YOUR GOAL: Reproduce the listing below exactly, except for its pictures.

RECORDED INFORMATION:
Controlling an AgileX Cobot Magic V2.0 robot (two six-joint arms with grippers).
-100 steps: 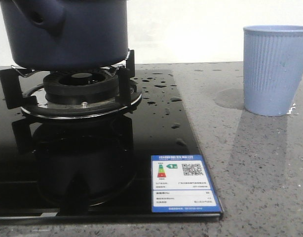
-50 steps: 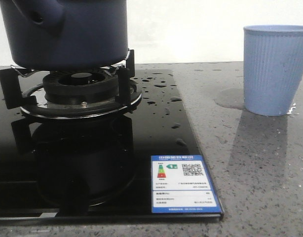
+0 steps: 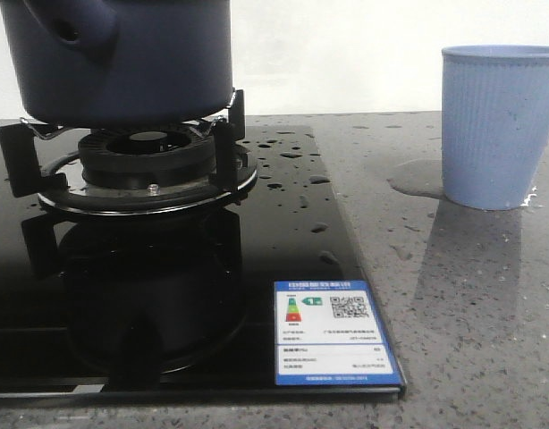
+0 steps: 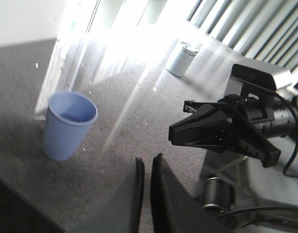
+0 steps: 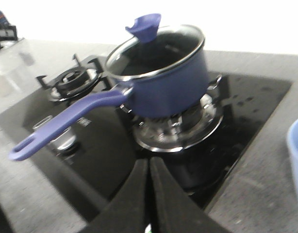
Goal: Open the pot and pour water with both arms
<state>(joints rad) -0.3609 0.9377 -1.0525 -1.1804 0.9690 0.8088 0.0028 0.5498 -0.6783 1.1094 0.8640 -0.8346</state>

ANSWER SECTION:
Controlling an AgileX Cobot Magic V2.0 robot (two six-joint arms with grippers).
-100 steps: 
-50 steps: 
+0 steps: 
+0 steps: 
+0 steps: 
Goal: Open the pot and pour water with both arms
<state>(joints rad) -0.3609 0.9377 -1.0525 -1.1804 0.9690 0.8088 0.0028 0.5498 -0.6783 1.1094 0.8640 -0.8346</state>

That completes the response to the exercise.